THUNDER BAY -- A full-blown riot destroyed the top floor of the Thunder Bay District Jail correctional officers say.
OPSEU Local 737 president Mike Lundy said around 70 inmates took control of the protective custody floor Monday night demanding prescription drugs and cigarettes, holding one corrections officer hostage, and destroyed it in a riot that lasted 12 hours and took tactical corrections teams brought in from several cities to control.
"What you're probably going to hear in the media from the Ministry of Community Safety and Corrections Services is that it was a disturbance or a minor disturbance . It was a full-blown riot," Lundy said.
"The entire top floor of the Thunder Bay jail last night was compromised and lost. Officers had no control over our top floor."
Grill gate doors were destroyed, heaters were ripped off of walls and glass was smashed. The ministry said cameras and lights were also smashed. Lundy said weapons were used and threats were made in a coordinated effort by the inmates that he suspects was well-planned for some time.

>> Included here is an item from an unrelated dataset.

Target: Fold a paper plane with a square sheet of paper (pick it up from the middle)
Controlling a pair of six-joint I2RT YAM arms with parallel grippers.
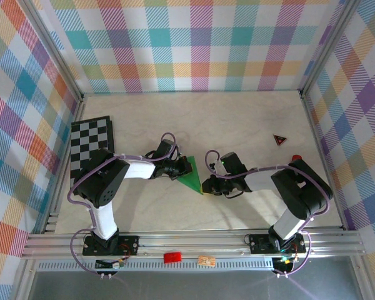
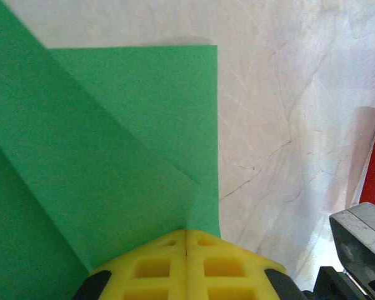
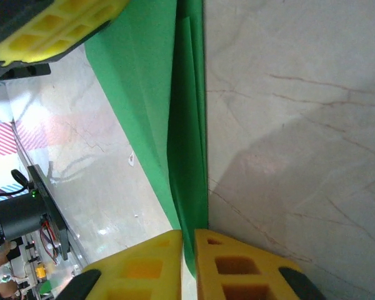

"I would say so. The amount of work that went into what happened last night, it was calculated," he said.
A total of 31 Institutional Crisis Intervention Team members, correctional officers highly trained to deal with situations like riots, from Thunder Bay, Kenora, Fort Frances and Sault Ste. Marie were called in to deal with the situation.
Three inmates and the officer were sent to hospital, everyone but one inmate since released.
Lundy said officers at the jail have been warning the ministry for years that something like this was going to happen because of overcrowding, no yard time, visitation restrictions and a lack of programming. The century-old building is also hasn't had its staffing model updated in 35 years.
"They're frustrated. They're angry," he said of the inmates.
Lundy said he puts blame for the riot squarely on the ministry.
"This is on you. This is on them. Every institution we tell them that these problems are going to come and they seem to ignore us," he said.
"I'm frustrated with the smoke and mirrors show."
As for the people involved, Lundy said the officer held hostage was the most well-liked by inmates. He is now home from hospital with his family, but Lundy said he's not sure if anyone can ever fully recover from what happened Monday.
"I don't even know where we being to pick up the pieces," he said.
The Ministry of Community Safety and Correctional Services says the jail remains in lockdown and several investigations are ongoing. Spokesperson Brent Ross said it was a shocking and a sad reminder about the risks correctional officers face.
He and Lundy credit staff, management and the crisis teams for handling the situation so well.